Exercise - Could you retype the listing beneath, keeping each line exactly as it is?
------
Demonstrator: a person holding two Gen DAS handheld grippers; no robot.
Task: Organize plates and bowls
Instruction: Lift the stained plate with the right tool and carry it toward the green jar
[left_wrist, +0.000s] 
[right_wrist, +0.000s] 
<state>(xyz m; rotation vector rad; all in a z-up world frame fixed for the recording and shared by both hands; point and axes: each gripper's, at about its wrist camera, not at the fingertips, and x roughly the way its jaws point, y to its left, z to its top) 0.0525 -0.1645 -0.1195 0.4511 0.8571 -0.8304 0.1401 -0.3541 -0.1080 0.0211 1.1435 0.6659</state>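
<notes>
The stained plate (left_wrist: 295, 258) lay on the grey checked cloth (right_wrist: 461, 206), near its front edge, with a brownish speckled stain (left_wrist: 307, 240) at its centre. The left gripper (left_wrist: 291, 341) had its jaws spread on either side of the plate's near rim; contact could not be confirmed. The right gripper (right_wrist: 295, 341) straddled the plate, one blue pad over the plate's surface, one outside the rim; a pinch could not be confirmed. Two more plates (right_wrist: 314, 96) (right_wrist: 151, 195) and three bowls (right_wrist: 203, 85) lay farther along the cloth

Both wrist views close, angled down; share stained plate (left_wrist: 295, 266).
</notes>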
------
Solution to the exercise -
Demonstrator: a person holding two Gen DAS handheld grippers; no robot.
Task: Organize plates and bowls
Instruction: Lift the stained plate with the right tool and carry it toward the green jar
[left_wrist, +0.000s] 
[right_wrist, +0.000s] 
<state>(xyz m; rotation vector rad; all in a z-up world frame fixed for the recording and shared by both hands; point and axes: each gripper's, at about its wrist camera, not at the fingertips, and x roughly the way its jaws point, y to its left, z to its top) 0.0525 -0.1645 -0.1195 0.4511 0.8571 -0.8304 0.1401 -0.3541 -0.1080 0.0211 1.1435 0.6659</state>
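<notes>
The stained plate (left_wrist: 295, 258) lay on the grey checked cloth (right_wrist: 461, 206), near its front edge, with a brownish speckled stain (left_wrist: 307, 240) at its centre. The left gripper (left_wrist: 291, 341) had its jaws spread on either side of the plate's near rim; contact could not be confirmed. The right gripper (right_wrist: 295, 341) straddled the plate, one blue pad over the plate's surface, one outside the rim; a pinch could not be confirmed. Two more plates (right_wrist: 314, 96) (right_wrist: 151, 195) and three bowls (right_wrist: 203, 85) lay farther along the cloth

Both wrist views close, angled down; share stained plate (left_wrist: 295, 266).
</notes>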

The response is now complete.